__INSTRUCTIONS TO FOLLOW__.
Check each line of the entries below for the word "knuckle", then report how many have it, with no other words.

______

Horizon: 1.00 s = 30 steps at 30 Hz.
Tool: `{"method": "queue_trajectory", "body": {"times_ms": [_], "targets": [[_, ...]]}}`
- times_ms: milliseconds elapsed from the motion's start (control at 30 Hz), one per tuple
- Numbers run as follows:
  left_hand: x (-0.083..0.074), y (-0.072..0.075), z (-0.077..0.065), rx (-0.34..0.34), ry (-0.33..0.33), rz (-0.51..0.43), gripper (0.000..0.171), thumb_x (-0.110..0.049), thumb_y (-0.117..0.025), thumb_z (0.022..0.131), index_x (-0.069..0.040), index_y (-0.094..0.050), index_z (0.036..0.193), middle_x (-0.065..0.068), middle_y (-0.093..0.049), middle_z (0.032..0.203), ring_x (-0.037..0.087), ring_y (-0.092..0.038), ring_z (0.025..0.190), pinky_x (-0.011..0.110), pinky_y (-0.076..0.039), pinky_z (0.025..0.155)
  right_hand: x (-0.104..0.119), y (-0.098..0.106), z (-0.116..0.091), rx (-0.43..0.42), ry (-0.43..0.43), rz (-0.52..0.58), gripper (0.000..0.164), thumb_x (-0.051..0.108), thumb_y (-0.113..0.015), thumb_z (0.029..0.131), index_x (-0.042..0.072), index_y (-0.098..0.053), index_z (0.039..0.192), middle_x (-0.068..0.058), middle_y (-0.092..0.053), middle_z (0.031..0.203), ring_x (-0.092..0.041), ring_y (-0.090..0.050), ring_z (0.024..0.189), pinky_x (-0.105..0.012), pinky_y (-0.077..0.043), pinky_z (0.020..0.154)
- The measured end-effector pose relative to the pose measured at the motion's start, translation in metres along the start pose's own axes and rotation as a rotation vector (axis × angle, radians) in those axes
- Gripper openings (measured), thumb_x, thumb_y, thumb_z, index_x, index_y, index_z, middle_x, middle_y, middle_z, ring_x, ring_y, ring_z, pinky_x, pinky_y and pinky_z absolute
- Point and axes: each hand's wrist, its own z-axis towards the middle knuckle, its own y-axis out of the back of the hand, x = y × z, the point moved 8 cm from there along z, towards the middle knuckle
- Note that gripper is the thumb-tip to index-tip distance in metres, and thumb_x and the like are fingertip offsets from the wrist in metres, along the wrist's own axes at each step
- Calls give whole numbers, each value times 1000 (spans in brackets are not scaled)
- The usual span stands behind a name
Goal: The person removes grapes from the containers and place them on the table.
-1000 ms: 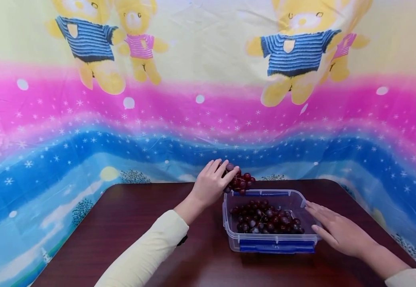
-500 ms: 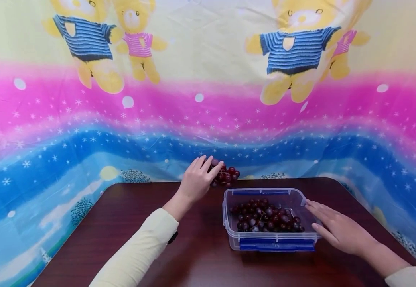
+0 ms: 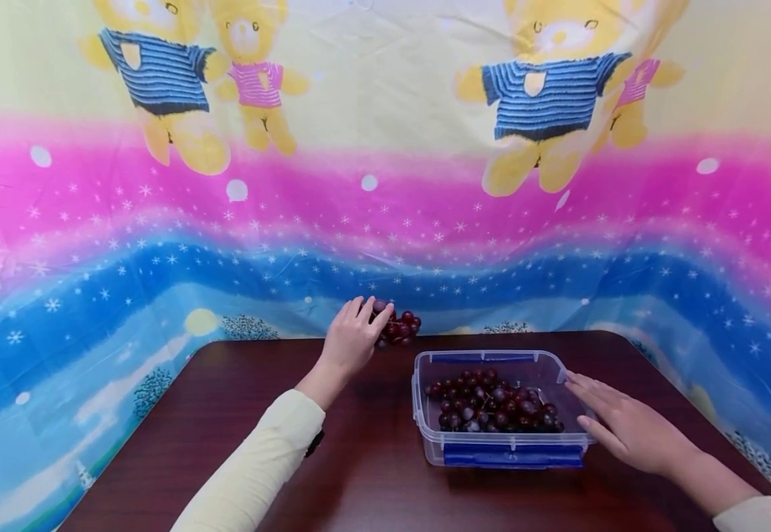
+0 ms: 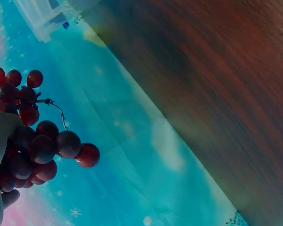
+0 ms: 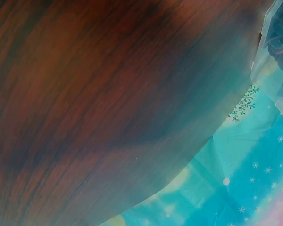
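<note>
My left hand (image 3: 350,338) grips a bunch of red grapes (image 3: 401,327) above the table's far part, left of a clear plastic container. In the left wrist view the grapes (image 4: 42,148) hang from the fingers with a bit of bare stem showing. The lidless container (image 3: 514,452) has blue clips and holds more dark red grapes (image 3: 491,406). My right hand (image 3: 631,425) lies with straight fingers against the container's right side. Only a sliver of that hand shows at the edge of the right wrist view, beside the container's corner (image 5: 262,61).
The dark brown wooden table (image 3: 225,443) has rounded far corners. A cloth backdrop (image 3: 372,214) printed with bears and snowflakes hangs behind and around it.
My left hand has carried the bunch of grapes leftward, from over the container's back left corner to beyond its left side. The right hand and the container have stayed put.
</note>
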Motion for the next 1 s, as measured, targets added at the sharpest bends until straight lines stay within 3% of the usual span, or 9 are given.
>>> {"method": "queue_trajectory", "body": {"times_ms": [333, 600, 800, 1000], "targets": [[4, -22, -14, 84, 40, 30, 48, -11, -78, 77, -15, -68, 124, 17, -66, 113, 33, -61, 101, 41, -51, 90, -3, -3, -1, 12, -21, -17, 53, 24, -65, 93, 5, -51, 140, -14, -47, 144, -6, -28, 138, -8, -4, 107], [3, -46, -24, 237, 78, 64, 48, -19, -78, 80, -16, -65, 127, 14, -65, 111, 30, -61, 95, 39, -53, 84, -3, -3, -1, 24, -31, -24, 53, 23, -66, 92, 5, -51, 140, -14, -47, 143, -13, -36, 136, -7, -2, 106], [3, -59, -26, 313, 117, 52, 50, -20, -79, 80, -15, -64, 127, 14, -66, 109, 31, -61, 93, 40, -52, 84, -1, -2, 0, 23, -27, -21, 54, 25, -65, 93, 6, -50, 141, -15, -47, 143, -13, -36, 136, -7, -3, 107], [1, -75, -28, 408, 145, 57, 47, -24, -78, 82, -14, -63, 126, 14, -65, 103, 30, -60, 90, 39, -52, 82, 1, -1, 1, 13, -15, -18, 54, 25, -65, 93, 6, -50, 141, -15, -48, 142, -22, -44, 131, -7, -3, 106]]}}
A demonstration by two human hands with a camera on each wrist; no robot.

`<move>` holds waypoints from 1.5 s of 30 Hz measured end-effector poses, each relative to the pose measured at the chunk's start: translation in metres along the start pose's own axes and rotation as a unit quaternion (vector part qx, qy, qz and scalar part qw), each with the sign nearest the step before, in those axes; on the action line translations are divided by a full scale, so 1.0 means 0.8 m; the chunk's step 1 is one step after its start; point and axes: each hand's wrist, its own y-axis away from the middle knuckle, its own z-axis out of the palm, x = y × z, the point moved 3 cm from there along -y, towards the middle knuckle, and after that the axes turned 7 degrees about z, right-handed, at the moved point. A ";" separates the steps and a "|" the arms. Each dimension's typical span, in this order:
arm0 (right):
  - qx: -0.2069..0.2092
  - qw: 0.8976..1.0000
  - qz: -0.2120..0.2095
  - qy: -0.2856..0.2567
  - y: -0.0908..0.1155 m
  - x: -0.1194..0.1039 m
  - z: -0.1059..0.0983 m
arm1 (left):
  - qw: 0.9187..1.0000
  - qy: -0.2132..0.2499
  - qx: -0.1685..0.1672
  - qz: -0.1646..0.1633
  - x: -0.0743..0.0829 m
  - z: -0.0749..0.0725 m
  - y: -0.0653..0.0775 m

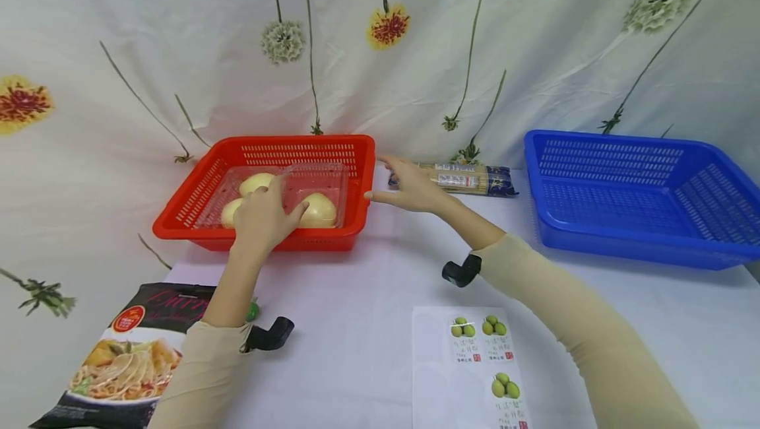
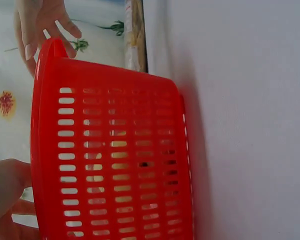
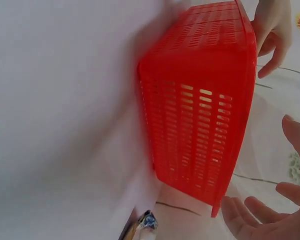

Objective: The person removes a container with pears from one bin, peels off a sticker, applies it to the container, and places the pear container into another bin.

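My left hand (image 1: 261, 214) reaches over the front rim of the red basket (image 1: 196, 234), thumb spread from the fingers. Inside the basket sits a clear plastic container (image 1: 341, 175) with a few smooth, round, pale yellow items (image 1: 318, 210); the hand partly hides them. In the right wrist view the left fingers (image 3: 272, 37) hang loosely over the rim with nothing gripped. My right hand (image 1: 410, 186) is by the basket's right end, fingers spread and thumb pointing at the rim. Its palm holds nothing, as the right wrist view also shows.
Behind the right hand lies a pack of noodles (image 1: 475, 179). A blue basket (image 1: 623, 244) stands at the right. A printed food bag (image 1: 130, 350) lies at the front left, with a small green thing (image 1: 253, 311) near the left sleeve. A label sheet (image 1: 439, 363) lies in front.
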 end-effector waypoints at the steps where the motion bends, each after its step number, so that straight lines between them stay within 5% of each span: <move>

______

__REPLY__.
2